The Data Imperative: Libraries and Research Data : comment

I put this in to a seperate post. It continues on from my previous post, but didn’t want my notes of the day to be taken over by my ill thought views.

Personal Thoughts

Reluctant to give some thoughts as I know so little about the service. However… (!)

There seems to be two clear areas here: Data formatting and Data storing. There is some linkage (Preserving surely covers both, formats can become obsolete, Servers die), yet the two seem to be somewhat seperate.

Both require IT skills, but IT is a broad church, the former is technical metadata (and is very much IT and library) and in the general area that I sees covered in the Eduserv efoundations blog.

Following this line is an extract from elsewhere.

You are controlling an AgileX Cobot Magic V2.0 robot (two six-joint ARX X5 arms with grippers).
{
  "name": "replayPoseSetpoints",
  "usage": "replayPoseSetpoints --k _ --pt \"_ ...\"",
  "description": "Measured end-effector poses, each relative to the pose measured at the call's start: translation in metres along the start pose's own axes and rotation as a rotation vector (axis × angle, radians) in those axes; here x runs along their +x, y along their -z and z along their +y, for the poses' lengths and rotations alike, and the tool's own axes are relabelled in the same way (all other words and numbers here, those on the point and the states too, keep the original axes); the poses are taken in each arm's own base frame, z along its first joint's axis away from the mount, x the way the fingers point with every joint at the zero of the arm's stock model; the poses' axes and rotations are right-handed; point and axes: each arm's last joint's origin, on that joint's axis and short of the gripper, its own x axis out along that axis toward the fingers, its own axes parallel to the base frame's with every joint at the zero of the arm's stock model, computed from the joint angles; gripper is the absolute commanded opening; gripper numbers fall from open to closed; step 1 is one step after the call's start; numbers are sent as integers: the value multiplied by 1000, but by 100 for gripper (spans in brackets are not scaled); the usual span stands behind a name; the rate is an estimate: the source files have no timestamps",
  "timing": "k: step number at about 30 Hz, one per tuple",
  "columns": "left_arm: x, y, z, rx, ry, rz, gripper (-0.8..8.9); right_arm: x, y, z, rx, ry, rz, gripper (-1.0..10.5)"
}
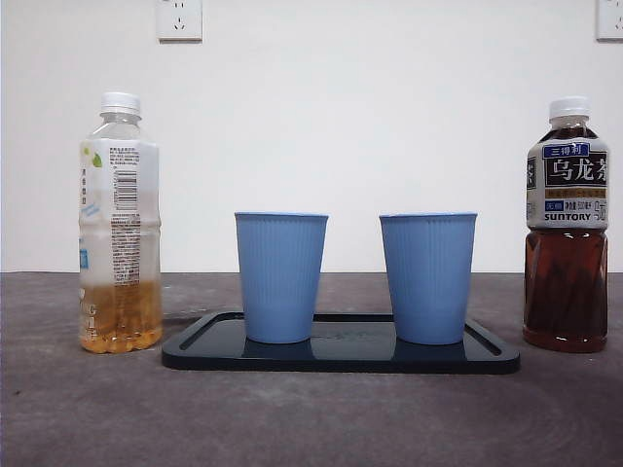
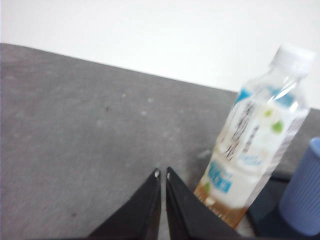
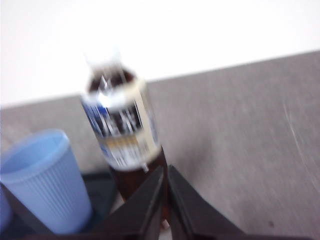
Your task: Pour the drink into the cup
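**Two bottles, two cups, both grippers clear of them**

Here, a dark tray [image 1: 341,358] lies on the grey table [image 1: 78,418], and on it stand two blue ribbed cups, both upright: the left cup [image 1: 280,277] and the right cup [image 1: 427,277], set apart from each other with a gap between.

To the left of the tray, just beside its end, stands a clear bottle [image 1: 120,229] with a white cap and a white label; a yellowish drink fills only its lowest part. To the right of the tray stands a dark tea bottle [image 1: 567,233] with a white cap and a Suntory label, filled nearly to the shoulder. Both bottles are upright and capped.

On the white wall behind, a socket [image 1: 179,19] sits high on the left, and another [image 1: 609,19] at the right edge.

Neither arm shows in the front view. The left gripper [image 2: 161,173] has its jaws pressed together, holding nothing, and hangs over bare table near the clear bottle, not touching it. The right gripper [image 3: 165,169] likewise has its jaws closed on nothing; the tea bottle stands just beyond its tips, though the blur hides whether they touch.
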Motion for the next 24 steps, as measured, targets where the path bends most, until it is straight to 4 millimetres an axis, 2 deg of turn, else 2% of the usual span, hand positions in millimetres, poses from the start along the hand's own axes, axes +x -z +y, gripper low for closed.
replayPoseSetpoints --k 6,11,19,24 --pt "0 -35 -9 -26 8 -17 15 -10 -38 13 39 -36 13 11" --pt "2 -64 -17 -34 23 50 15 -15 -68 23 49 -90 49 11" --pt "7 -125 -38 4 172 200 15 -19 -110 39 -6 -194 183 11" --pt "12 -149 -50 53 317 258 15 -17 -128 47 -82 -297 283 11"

The latter in its simplest form is hard core infrastructure. Disks, sans, servers, security, but also has elements at the application level (how do we access it, using what software, repositories? CRIS? Fedora?).

On another issue, while it is easy to say that libraries should take the lead, I think we need to be cautious. With the current climate of frozen or decreasing budgets nationally, and journal subscription pressure, how wise is it to go to the University’s executive and demand funding for resources/staff for data management. We know it’s important and could make the process of research more efficient, but there are other things higher up a Universities list of priorities (NSS/atracting good students, REF, research funding). Even at a library level, journals help researchers do research (which brings funding), and keep students happy because we have the stuff they need (NSS). How many journals should we cancel to focus on Research Data? Why? The recent JISC call will help with providing a business case.

The problem at the moment is that there are not enough clear benefits for most Universities to steam ahead with this. Let’s clarify this: not enough benefits for the institution itself. The benefits are for the UK as a while (actually, the while world). It’s the UK-wide economy and research that will benefit. So maybe it needs UK-wide funding. It’s easier to convince someone (or something) to spend money when the benefits for them are clear. In this case the benefits are for UK so it should the UK which sets aside explicit cash (via HEFCE, JISC, and so on).

And this is happening, with the JISC call (talked about today), amongst other things it will help build examples.

But I’m not sure if the institutional level is the best one. Australia has been successful with a centralised approach. We have a number of small Universities, and those which only have one or two departments which are research active. Yet the resources/knowledge required of them will be similar to that of a large institution. Will this leave them at a disadvantage?

On another note, it seems the range of data is vast. When dicussing this, I always – incorrectly – picture text based data, of vearying size, perhaps using XML. Of course this is blinkered. For auido, images and similar should a data service just provide a method to download, or a method to browse and view/listen? When it comes to storage and delivery, should we just treat all data as ‘blobs’ – things to be downloaded as a file, and we no nothing more with it? This makes it easy and repository softwareapplications (eprints/dspace/fedora) are well placed to cater to this need. But I get the impression that this is somewhat simplistic. Perhaps this means a data service needs a clear scope, otherwise we could end up building front end applications which mimic flickr, youtube and last.fm all in one. A costly path to go down.

[all views are my own. are wrong, badly worded, ill thought, why are you reading this?, just think the opposite and it will be right, etc]